Bonn (epd/taz) – Die Lebenssituation der Kinder in Osteuropa verschlechtert sich dramatisch. Zunehmende Armut und Verwahrlosung, Ausbreitung von Infektionskrankheiten, steigende Selbstmordraten und vermehrte Kriminalität seien die „Schattenseiten der neuen Freiheit“ nach dem Ende des Kommunismus. So steht es im Osteuropa-Bericht von Unicef, der gestern in Bonn vorgestellt wurde. Kinder seien durch die wachsende Armut und den Zusammenbruch der staatlichen und sozialen Strukturen hart getroffen, sagte der Vorsitzende von Unicef in Deutschland, Reinhard Schlagintweit.

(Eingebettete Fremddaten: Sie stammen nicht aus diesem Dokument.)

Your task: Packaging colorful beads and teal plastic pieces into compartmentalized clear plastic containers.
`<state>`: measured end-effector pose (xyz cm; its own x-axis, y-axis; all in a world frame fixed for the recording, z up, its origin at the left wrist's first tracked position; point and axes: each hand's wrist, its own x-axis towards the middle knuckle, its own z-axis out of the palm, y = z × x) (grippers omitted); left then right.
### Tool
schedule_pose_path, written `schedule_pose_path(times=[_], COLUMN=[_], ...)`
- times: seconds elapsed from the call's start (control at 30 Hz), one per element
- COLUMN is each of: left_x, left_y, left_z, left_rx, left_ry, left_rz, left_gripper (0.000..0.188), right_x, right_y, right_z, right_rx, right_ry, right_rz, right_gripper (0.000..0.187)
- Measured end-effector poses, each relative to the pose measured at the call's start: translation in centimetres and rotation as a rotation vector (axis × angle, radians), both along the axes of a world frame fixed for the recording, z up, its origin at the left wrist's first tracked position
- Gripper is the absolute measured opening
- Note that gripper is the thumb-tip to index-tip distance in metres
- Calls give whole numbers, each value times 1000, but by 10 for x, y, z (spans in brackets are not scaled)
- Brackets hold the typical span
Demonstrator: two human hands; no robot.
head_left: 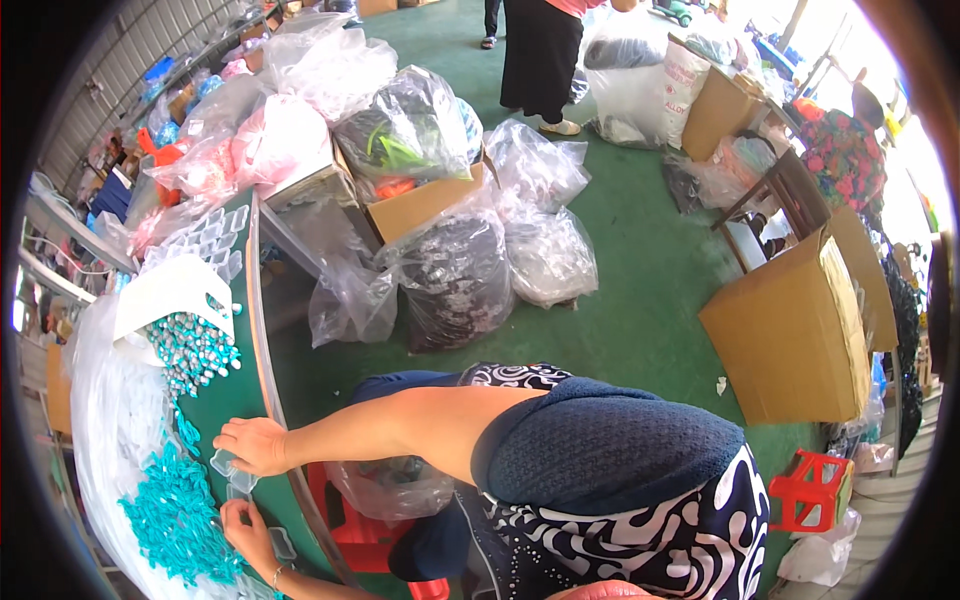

Viele Kinder kämen bereits krank oder untergewichtig zur Welt, weil ihre Mütter mangelhaft ernährt seien. Außerdem nähmen die „Krankheiten der Armut“, wie Diphterie und Tuberkulose, zu. Impfstoffe seien nicht ausreichendend vorhanden. Gesundheitssysteme und Sozialsysteme seien ungenügend und müßten erst neu aufgebaut werden. Schulbildung sei für die Kinder nicht mehr selbstverständlich. Rund fünf Prozent der Kinder eines Jahrgangs besuchten in Rußland nicht mehr die Schule.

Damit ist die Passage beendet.